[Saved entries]
>>

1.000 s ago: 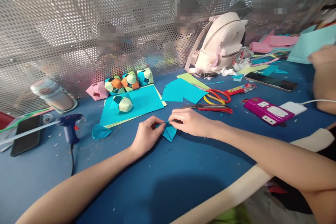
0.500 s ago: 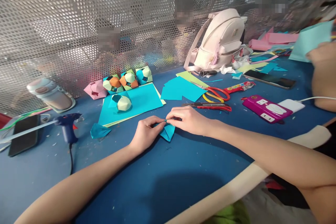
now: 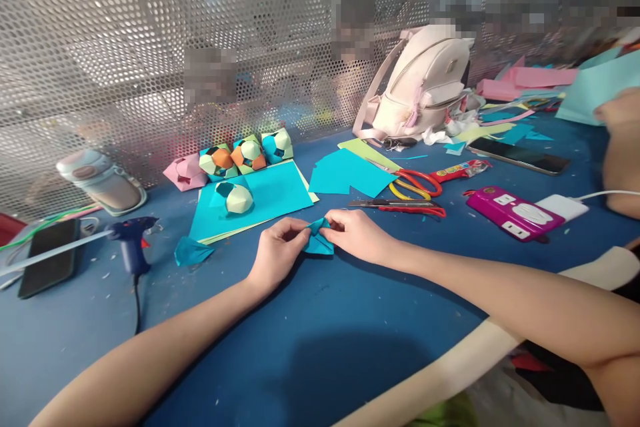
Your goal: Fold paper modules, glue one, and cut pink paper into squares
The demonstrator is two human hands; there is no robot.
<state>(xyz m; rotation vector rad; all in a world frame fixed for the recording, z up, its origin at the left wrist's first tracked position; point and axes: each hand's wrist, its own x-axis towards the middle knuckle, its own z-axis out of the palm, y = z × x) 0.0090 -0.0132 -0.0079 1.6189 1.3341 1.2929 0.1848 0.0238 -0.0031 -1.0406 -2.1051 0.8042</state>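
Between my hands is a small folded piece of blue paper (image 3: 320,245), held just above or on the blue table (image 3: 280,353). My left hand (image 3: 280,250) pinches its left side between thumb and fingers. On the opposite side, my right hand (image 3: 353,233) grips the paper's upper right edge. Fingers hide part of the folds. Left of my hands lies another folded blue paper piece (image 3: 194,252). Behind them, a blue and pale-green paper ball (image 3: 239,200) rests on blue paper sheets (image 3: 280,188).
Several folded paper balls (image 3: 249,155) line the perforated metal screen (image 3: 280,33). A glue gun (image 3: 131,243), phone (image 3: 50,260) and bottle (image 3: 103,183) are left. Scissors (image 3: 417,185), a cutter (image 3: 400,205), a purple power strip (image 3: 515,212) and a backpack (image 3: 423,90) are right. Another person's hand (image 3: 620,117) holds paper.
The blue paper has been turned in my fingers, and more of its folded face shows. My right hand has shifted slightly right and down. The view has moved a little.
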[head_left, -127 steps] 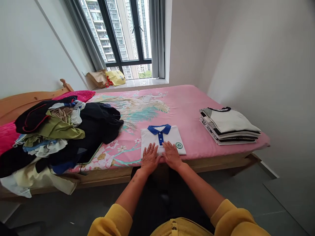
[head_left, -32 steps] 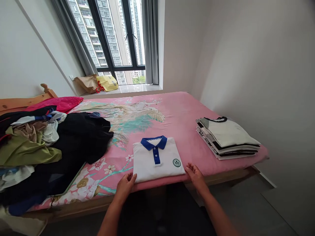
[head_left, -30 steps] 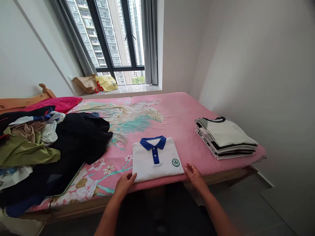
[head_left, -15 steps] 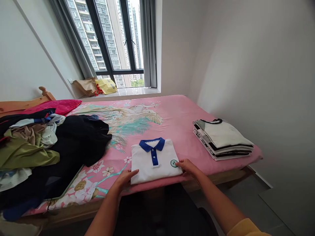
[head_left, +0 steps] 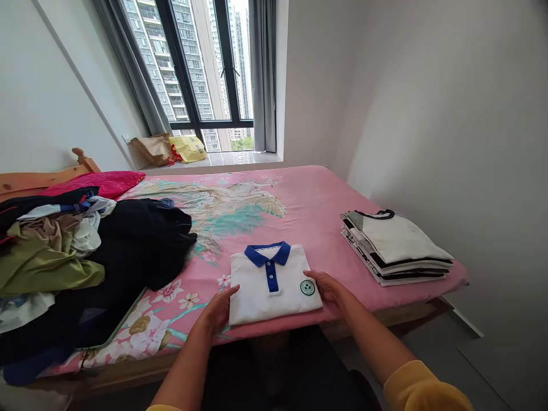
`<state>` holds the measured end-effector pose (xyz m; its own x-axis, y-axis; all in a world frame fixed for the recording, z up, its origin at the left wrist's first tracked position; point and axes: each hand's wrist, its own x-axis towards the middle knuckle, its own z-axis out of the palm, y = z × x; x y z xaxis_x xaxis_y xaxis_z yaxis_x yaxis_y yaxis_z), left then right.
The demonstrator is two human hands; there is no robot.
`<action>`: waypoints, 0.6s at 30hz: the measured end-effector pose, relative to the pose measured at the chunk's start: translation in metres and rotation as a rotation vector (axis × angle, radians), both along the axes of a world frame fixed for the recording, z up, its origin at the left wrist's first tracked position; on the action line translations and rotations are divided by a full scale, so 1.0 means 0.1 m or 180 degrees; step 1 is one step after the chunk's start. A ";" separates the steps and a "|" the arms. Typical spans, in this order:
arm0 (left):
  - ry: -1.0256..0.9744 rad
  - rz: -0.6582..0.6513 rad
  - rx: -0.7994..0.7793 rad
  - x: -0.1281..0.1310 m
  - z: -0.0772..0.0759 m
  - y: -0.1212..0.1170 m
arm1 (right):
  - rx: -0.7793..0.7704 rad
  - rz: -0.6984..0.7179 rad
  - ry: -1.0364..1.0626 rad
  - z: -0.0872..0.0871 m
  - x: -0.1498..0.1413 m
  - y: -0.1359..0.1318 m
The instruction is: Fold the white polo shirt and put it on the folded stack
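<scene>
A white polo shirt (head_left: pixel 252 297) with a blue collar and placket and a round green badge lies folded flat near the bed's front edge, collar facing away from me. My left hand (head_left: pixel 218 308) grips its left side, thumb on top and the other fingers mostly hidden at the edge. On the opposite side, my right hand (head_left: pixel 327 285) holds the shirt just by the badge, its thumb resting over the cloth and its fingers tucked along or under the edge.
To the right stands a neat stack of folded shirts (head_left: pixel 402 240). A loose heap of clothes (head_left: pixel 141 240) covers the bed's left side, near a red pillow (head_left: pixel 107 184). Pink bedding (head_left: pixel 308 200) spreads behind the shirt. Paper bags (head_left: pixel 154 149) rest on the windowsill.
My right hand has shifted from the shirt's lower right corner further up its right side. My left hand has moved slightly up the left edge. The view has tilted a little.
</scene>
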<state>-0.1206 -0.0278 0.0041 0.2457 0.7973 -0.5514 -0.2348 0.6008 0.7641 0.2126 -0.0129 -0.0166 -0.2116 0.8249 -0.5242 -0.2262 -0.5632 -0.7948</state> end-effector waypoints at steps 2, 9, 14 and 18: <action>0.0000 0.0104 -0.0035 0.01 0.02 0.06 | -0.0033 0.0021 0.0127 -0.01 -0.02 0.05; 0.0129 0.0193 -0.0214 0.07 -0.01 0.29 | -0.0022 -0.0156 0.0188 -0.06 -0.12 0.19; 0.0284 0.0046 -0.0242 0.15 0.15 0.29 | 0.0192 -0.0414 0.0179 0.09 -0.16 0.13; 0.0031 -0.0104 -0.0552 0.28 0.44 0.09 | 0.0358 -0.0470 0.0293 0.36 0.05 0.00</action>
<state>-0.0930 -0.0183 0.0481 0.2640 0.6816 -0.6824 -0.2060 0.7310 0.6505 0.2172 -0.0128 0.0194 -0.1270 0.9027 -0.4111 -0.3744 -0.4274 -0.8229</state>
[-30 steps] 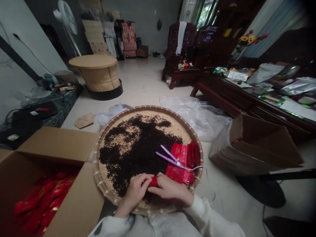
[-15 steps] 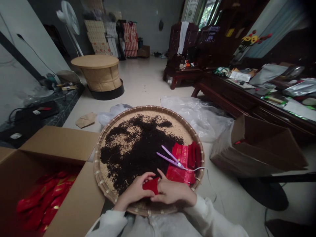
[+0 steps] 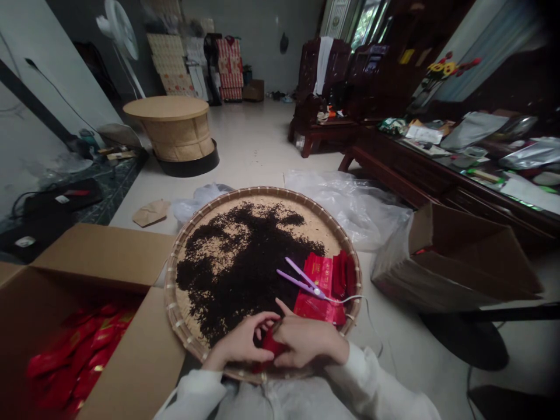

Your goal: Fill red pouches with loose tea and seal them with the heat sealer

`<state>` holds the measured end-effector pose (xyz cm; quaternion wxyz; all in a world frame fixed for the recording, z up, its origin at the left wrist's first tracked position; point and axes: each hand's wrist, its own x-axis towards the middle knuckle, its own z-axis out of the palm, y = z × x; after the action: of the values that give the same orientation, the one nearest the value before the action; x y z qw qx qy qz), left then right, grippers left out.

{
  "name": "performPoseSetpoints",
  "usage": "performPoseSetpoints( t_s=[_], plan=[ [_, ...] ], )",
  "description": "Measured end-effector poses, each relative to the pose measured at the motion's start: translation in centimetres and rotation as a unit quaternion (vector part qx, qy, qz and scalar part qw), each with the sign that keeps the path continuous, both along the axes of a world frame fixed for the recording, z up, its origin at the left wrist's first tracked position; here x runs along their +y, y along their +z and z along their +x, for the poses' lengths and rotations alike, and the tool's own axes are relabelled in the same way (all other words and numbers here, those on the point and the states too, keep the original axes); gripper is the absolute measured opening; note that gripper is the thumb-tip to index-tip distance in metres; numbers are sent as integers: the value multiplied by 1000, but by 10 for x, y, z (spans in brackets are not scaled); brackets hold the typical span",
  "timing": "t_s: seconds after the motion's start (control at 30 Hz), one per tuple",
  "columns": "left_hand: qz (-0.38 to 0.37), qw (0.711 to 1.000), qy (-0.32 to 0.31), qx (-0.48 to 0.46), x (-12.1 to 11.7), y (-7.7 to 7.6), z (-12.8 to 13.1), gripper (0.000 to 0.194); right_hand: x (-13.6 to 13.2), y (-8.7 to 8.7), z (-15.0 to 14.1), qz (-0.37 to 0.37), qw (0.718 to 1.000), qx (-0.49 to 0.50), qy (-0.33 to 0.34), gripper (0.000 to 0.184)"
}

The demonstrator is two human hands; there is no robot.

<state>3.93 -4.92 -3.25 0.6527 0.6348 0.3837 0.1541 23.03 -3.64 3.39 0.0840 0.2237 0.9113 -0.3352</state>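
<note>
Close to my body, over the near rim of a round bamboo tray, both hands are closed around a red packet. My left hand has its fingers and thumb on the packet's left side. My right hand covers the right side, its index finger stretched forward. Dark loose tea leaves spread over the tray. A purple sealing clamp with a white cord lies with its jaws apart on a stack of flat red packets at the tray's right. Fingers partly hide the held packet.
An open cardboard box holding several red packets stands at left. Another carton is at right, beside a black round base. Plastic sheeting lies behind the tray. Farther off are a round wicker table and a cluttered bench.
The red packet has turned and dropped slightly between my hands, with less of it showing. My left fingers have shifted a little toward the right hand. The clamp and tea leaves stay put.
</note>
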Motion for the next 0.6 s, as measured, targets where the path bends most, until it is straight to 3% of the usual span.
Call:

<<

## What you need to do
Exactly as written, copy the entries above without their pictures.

## Solution to this task
1.000 s ago: 
0.500 s ago: 
now: 
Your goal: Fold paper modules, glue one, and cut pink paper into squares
The demonstrator is two human hands; there is no robot.
<state>(xyz m; rotation vector rad; all in a world frame fixed for the recording, z up, its origin at the left wrist's first tracked position; point and axes: each hand's wrist, its own x-axis towards the middle knuckle, its own z-axis out of the palm, y = z × x) 0.0090 -0.0132 -0.0079 1.6189 1.3341 1.2929 0.1848 0.0238 -0.0031 -1.0406 -2.1051 0.8042</state>
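Between my hands is a small folded piece of blue paper (image 3: 320,245), held just above or on the blue table (image 3: 280,353). My left hand (image 3: 280,250) pinches its left side between thumb and fingers. On the opposite side, my right hand (image 3: 353,233) grips the paper's upper right edge. Fingers hide part of the folds. Left of my hands lies another folded blue paper piece (image 3: 194,252). Behind them, a blue and pale-green paper ball (image 3: 239,200) rests on blue paper sheets (image 3: 280,188).
Several folded paper balls (image 3: 249,155) line the perforated metal screen (image 3: 280,33). A glue gun (image 3: 131,243), phone (image 3: 50,260) and bottle (image 3: 103,183) are left. Scissors (image 3: 417,185), a cutter (image 3: 400,205), a purple power strip (image 3: 515,212) and a backpack (image 3: 423,90) are right. Another person's hand (image 3: 620,117) holds paper.
The blue paper has been turned in my fingers, and more of its folded face shows. My right hand has shifted slightly right and down. The view has moved a little.
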[head_left, -127 steps] 
[head_left, -32 steps] 
[head_left, -30 steps] 
[head_left, -15 steps] 
[head_left, +0 steps] 
`<state>` holds the measured end-effector pose (xyz m; its own x-axis, y-axis; all in a world frame fixed for the recording, z up, its origin at the left wrist's first tracked position; point and axes: each hand's wrist, its own x-axis towards the middle knuckle, its own z-axis out of the palm, y = z × x; x y z xaxis_x xaxis_y xaxis_z yaxis_x yaxis_y yaxis_z), left then right.
The demonstrator is two human hands; there is no robot.
`<action>`: waypoints, 0.6s at 30hz: the measured end-effector pose, relative to the pose measured at the chunk's start: translation in metres and rotation as a rotation vector (axis × angle, radians), both along the axes of a world frame fixed for the recording, z up, its origin at the left wrist's first tracked position; on the action line translations and rotations are divided by a full scale, so 1.0 means 0.1 m or 180 degrees; step 1 is one step after the chunk's start. A ";" separates the steps and a "|" the arms. Typical spans, in this order:
arm0 (left):
  - ry: -1.0256..0.9744 rad
  - rz: -0.6582..0.6513 rad
  - rx: -0.7994..0.7793 rad
  - x: -0.1281..0.1310 m
  - z: -0.0772..0.0759 m
  - y: -0.1212..0.1170 m
arm1 (right):
  - rx: -0.7793..0.7704 rad
  - rz: -0.6984..0.7179 rad
  - ry: -1.0364..1.0626 rad
  - z: -0.0872..0.0871 m
  - x: -0.1498..0.1413 m
  - y: -0.1359..0.1318 m
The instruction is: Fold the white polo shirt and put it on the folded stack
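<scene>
A white polo shirt (head_left: pixel 252 297) with a blue collar and placket and a round green badge lies folded flat near the bed's front edge, collar facing away from me. My left hand (head_left: pixel 218 308) grips its left side, thumb on top and the other fingers mostly hidden at the edge. On the opposite side, my right hand (head_left: pixel 327 285) holds the shirt just by the badge, its thumb resting over the cloth and its fingers tucked along or under the edge.
To the right stands a neat stack of folded shirts (head_left: pixel 402 240). A loose heap of clothes (head_left: pixel 141 240) covers the bed's left side, near a red pillow (head_left: pixel 107 184). Pink bedding (head_left: pixel 308 200) spreads behind the shirt. Paper bags (head_left: pixel 154 149) rest on the windowsill.
My right hand has shifted from the shirt's lower right corner further up its right side. My left hand has moved slightly up the left edge. The view has tilted a little.
</scene>
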<state>-0.1206 -0.0278 0.0041 0.2457 0.7973 -0.5514 -0.2348 0.6008 0.7641 0.2126 -0.0129 -0.0166 -0.2116 0.8249 -0.5242 -0.2262 -0.5632 -0.7948</state> end-effector waypoints at steps 2, 9, 14 and 18: <action>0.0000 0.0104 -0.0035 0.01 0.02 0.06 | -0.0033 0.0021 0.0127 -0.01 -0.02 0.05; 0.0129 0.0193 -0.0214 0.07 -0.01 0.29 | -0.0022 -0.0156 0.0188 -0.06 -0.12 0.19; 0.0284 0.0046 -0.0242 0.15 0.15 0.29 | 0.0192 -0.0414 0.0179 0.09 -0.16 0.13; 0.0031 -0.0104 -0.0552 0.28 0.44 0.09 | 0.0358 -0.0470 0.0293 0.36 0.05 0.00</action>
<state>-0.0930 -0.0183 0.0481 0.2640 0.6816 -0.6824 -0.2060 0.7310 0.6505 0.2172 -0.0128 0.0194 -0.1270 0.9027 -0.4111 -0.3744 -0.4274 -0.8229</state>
[-30 steps] 
[-15 steps] 
[+0 steps] 

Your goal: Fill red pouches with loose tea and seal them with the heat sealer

`<state>` holds the measured end-effector pose (xyz cm; quaternion wxyz; all in a world frame fixed for the recording, z up, its origin at the left wrist's first tracked position; point and axes: each hand's wrist, its own x-axis towards the middle knuckle, its own z-axis out of the palm, y = z × x; after the action: of the values that give the same orientation, the one nearest the value before the action; x y z qw qx qy qz), left then right, grippers left out.

{
  "name": "performPoseSetpoints",
  "usage": "performPoseSetpoints( t_s=[_], plan=[ [_, ...] ], )",
  "description": "Measured end-effector poses, each relative to the pose measured at the motion's start: translation in centimetres and rotation as a unit quaternion (vector part qx, qy, qz and scalar part qw), each with the sign that keeps the path continuous, both along the axes of a world frame fixed for the recording, z up, its origin at the left wrist's first tracked position; here x runs along their +y, y along their +z and z along their +x, for the poses' lengths and rotations alike, and the tool's own axes are relabelled in the same way (all other words and numbers here, those on the point and the states too, keep the original axes); gripper is the absolute measured opening; note that gripper is the thumb-tip to index-tip distance in metres; numbers are sent as integers: the value multiplied by 1000, but by 10 for x, y, z (spans in brackets are not scaled); brackets hold the typical span",
  "timing": "t_s: seconds after the motion's start (control at 30 Hz), one per tuple",
  "columns": "left_hand: qz (-0.38 to 0.37), qw (0.711 to 1.000), qy (-0.32 to 0.31), qx (-0.48 to 0.46), x (-12.1 to 11.7), y (-7.7 to 7.6), z (-12.8 to 13.1), gripper (0.000 to 0.194); right_hand: x (-13.6 to 13.2), y (-8.7 to 8.7), z (-15.0 to 14.1), qz (-0.37 to 0.37), qw (0.718 to 1.000), qx (-0.49 to 0.50), qy (-0.33 to 0.34), gripper (0.000 to 0.184)"
}

The demonstrator is two human hands; there is no robot.

<state>3.93 -4.92 -3.25 0.6527 0.6348 0.3837 0.1541 23.03 -3.64 3.39 0.0840 0.2237 0.9113 -0.3352</state>
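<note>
Close to my body, over the near rim of a round bamboo tray, both hands are closed around a red packet. My left hand has its fingers and thumb on the packet's left side. My right hand covers the right side, its index finger stretched forward. Dark loose tea leaves spread over the tray. A purple sealing clamp with a white cord lies with its jaws apart on a stack of flat red packets at the tray's right. Fingers partly hide the held packet.
An open cardboard box holding several red packets stands at left. Another carton is at right, beside a black round base. Plastic sheeting lies behind the tray. Farther off are a round wicker table and a cluttered bench.
The red packet has turned and dropped slightly between my hands, with less of it showing. My left fingers have shifted a little toward the right hand. The clamp and tea leaves stay put.
</note>
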Motion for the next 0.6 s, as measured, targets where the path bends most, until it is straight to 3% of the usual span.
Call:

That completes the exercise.